Lettice - a form of Leticia.

Mairwen - Welsh, from Mair, a form of the Hebrew name Mary and Gwen meaning "fair" or "white" or "blessed"



Careful, careful, with assumptions. Napoleon, the man, may have been Emperor of France, but his name comes from the Italian Napoleone meaning "Naples' lion"  (neo - new, polis - city, leone - lion....... napoleone)

Odón - a form of the name Odo, which is a form of Otto or Otho and derives from the German root meaning "possessor of wealth". Odón spelled like this is the Spanish version, pronounced "oh doan', with the emphasis on the second syllable. Spelled Ödön it is the Hungarian form of Edmond, which means 'wealthy protector'. Though I wonder if that might not also be seen as 'wealth protector' or 'protector of wealth', which to me is a different meaning entirely from 'wealthy protector'. There is a famous saint known in French as Saint Odón of Cluny who lived in the Middle Ages and is also known as Saint Odo of Cluny.

Paris - Greek, meaning "backpack". Now, I did not see THAT one coming. It is related to the myth of Paris, where he is brought home in a backpack after surviving for 9 days on Mount Ida as a newborn (he was prophesied to be the person who would bring about the ruin of his household, so he was to be killed, but no one could bring themselves to kill him and the man sent to do it left him exposed on the mountain. BUT a female bear came and gave him milk and kept him alive. When the man came back and found the baby still alive, he took him home, carrying him in his backpack.)
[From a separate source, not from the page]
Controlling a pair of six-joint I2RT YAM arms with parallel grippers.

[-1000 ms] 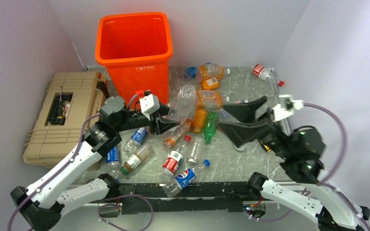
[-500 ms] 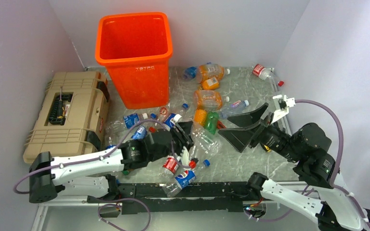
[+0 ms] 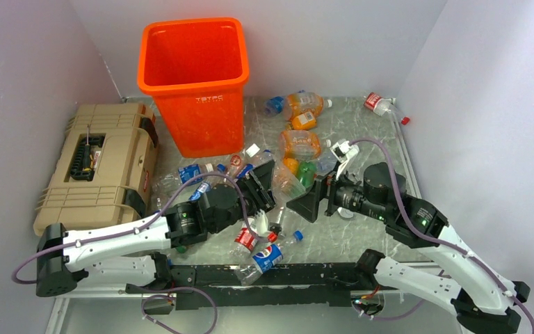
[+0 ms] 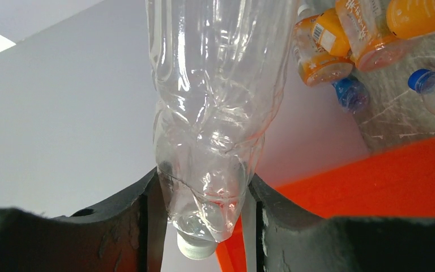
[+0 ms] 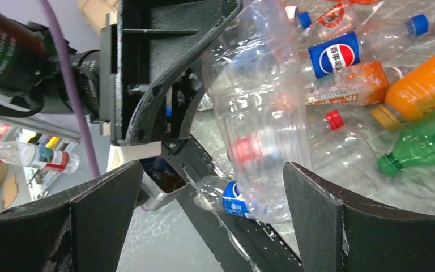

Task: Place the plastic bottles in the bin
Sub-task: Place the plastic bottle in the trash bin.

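The left gripper (image 4: 201, 192) is clamped on the neck of a clear bottle (image 4: 215, 102) near the middle of the table (image 3: 368, 139); the right gripper (image 5: 212, 170) gapes wide just beside it; the other bottles (image 3: 300, 144) lie strewn before the upright orange bin (image 3: 201, 118).

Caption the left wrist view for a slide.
Left gripper clamps a crumpled clear plastic bottle near its white cap, bright orange plastic bin behind.

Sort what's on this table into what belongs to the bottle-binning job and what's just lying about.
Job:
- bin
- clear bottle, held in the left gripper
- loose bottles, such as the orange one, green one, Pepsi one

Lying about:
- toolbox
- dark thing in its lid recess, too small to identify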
If you are using Paris as a name to honor the city of Paris, France, the etymology is different. The people of that area were called the Parisii by the Romans and the city of Paris was actually called Lutetia Parisiorum, which means "Lutetia of the Parisii". In the middle of the 4th century AD (about 360 AD) it became known as Paris. Humans are known to have had a settlement there since at least 9000 B.C. As for the meaning, it might come from the Celtic word 'par' which means "boat" (consider the Greek "baris" and that the word barge refers to a type of boat). The coat of arms of the city of Paris features a boat.

Quinlan- Irish, meaning "strong" or "well-formed" or "athletic".
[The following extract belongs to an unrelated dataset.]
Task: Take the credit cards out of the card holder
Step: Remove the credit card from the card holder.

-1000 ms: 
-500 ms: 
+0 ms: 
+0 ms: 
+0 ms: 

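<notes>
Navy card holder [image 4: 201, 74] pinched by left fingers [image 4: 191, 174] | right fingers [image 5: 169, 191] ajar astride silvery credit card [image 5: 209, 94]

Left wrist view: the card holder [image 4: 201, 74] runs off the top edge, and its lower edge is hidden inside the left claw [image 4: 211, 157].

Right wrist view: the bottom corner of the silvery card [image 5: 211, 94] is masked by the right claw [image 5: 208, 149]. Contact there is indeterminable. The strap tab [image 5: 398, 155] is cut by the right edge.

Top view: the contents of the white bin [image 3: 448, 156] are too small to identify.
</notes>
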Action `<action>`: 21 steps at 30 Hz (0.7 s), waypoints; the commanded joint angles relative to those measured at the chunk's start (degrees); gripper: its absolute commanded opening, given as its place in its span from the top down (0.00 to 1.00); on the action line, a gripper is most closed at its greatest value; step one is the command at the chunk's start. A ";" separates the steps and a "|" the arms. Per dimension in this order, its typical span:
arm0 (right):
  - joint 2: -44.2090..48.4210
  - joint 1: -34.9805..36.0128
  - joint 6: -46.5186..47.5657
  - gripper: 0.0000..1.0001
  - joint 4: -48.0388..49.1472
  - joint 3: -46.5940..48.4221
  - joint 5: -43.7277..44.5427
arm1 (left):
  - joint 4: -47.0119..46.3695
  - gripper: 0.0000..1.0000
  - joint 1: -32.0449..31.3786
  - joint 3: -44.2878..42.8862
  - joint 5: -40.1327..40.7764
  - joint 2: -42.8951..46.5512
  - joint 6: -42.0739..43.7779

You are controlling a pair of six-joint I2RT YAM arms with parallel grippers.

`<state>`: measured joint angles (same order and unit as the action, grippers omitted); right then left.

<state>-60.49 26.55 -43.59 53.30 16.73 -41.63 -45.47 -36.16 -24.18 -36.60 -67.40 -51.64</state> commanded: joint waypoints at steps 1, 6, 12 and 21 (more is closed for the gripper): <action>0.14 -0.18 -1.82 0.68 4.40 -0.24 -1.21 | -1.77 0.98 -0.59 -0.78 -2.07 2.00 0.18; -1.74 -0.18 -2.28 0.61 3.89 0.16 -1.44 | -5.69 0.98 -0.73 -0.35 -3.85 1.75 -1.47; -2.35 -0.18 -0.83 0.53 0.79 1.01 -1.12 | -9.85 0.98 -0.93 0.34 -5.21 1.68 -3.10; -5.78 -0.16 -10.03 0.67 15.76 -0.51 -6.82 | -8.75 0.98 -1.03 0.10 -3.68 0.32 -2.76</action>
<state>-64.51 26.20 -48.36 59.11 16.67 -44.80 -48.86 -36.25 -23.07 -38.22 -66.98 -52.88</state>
Saturday, January 25, 2014

Sunday's Names for 2,014 7 on the 7th day, perfect!


Dulcinea - the perfect name to describe the ideal woman who does not exist. In Don Quixote there is a country girl that Don Quixote builds up in his mind as his true love. He refers to her as Dulcinea del Toboso. Of course, no one will answer to that name, the girl's actual name is something else. In addition, he uses such flowery language to describe her that no one would mistake the actual girl for the one he describes. Dulce means sweet in Spanish and is sometimes used as a given name. Dulcinea is about the prettiest way of saying sweet in Spanish I can think of. IF the Dulcinea that Don Quixote did exist she would be exquisite in every way - in her virtues as well as beauty and wealth and power.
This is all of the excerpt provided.